1st Chief Justice of Sikkim High Court
- In office 7 May 1976 – 14 March 1983
- Nominated by: Ajit Nath Ray
- Appointed by: Fakhruddin Ali Ahmed
- Preceded by: Position established; Rajinder Sachar (acting);
- Succeeded by: Mohan Lall Shrimal; A. M. Bhattacharjee (acting);

Judge of Punjab & Haryana High Court
- In office 21 August 1969 – 6 May 1976
- Appointed by: M. Hidayatullah (acting President of India)

Personal details
- Born: 15 March 1921
- Died: 12 September 2015 (aged 94)

= Manmohan Singh Gujral =

Indian judge

Manmohan Singh Gujral (15 March 1921 – 12 September 2015) was an indian judge and the first Chief Justice of the Sikkim High Court

==Career==
Gujral remained District and Sessions Judge at Ambala, Chandigarh, Shimla and Rohtak.
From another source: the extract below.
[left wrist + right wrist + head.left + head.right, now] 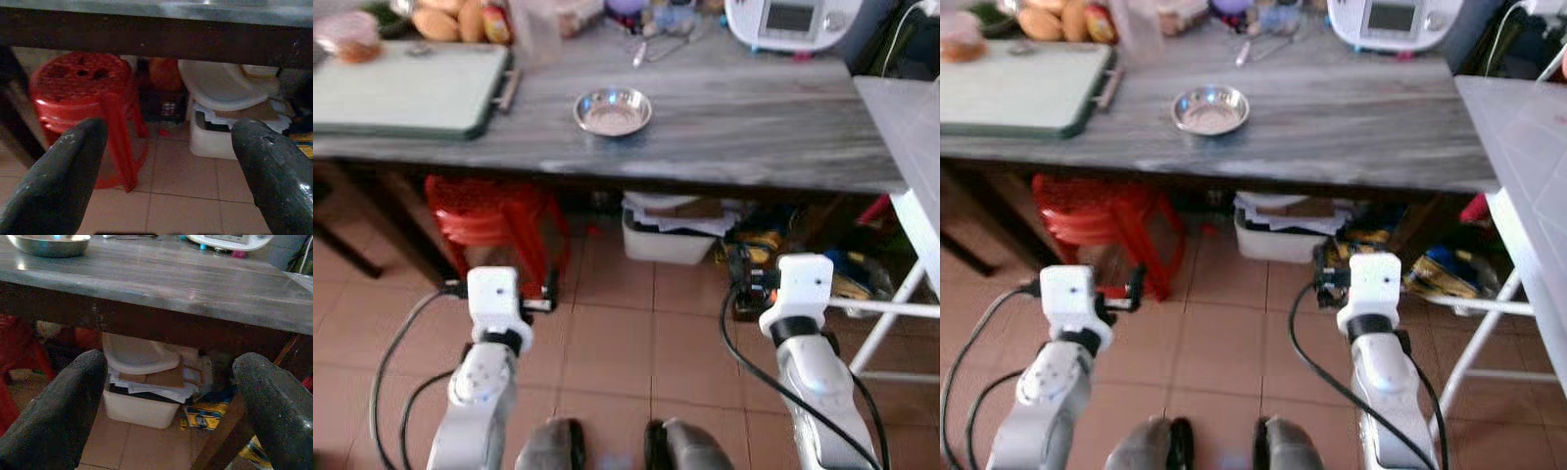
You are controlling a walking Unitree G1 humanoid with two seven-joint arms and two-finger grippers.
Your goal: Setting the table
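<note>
Your left pincer (pixel 166 161) and right pincer (pixel 168 396) hang spread apart, empty, below the bench (pixel 754 127) edge; the steel bowl (pixel 613 111) sits above and beyond them, so lifting straight risks striking the underside.

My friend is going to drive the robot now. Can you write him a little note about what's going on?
Left gripper: open, holding nothing, low in front of the table, facing the red stool.
Right gripper: open, holding nothing, just below the table edge.
Metal bowl sits alone mid-table; green tray lies at the table's left end.
Done: one bowl seems set out.
Left: likely the rest of the setting.
</note>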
He was also the Legal Remembrancer of joint Punjab. He took charge as the first District & Additional Sessions Judge of Andaman and Nicobar Islands in 1965. He was elevated as a Judge of the Punjab and Haryana High Court on 21 August 1969. On 7 May 1976 he was transferred and became the first Chief Justice of the Sikkim High Court. Justice Gujral retired on 15 March 1983 and passed away in 2015.